(Available data)

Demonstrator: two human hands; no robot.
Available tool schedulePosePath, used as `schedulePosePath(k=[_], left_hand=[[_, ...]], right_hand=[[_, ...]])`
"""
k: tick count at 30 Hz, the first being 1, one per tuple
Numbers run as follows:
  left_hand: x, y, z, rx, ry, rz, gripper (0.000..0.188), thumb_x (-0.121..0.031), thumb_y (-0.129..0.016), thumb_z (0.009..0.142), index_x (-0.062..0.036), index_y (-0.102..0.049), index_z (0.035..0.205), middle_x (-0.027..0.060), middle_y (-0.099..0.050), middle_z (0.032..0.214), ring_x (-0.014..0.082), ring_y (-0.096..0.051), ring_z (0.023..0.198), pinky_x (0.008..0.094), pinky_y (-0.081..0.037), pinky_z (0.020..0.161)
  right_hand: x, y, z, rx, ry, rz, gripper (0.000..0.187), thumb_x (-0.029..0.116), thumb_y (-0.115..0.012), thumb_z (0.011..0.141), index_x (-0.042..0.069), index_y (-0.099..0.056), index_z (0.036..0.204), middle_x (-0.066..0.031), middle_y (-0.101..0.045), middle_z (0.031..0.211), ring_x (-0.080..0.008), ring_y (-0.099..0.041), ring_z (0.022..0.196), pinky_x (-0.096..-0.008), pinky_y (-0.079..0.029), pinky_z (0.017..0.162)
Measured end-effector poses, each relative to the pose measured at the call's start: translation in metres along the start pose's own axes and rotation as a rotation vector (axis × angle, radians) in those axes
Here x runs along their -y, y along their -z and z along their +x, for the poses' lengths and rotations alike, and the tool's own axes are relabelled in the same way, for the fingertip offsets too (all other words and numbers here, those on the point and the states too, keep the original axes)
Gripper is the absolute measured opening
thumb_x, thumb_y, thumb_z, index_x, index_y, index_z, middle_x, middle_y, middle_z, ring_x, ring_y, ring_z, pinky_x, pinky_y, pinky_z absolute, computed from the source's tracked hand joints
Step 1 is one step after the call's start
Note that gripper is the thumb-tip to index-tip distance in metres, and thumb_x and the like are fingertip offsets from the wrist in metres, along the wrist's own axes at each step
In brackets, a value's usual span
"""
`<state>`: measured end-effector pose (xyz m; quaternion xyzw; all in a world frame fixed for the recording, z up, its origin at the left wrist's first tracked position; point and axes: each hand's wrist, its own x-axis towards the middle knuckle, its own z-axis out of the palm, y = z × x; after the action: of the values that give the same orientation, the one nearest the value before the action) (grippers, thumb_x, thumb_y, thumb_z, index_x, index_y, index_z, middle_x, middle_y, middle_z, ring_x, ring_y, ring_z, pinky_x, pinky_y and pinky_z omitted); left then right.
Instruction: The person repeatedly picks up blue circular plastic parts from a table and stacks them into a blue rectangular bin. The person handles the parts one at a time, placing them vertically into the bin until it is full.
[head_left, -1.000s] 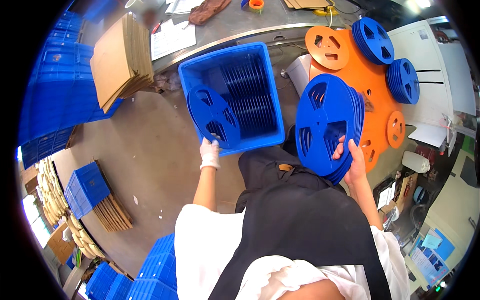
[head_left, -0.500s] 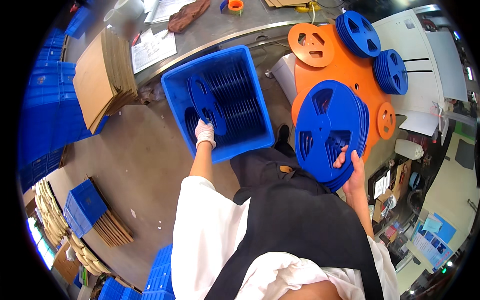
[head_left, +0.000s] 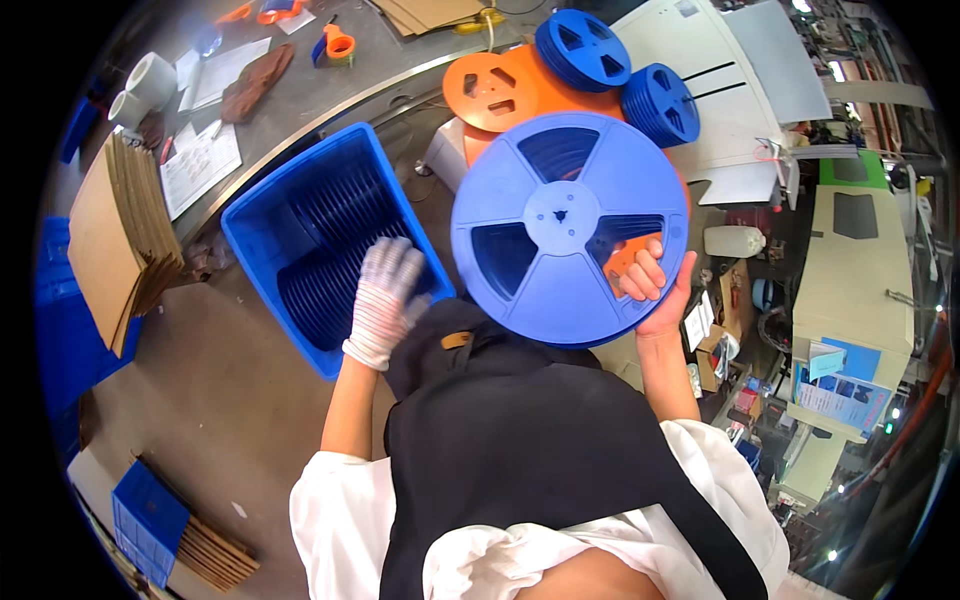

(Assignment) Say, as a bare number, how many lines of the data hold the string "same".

(Answer for the task) 2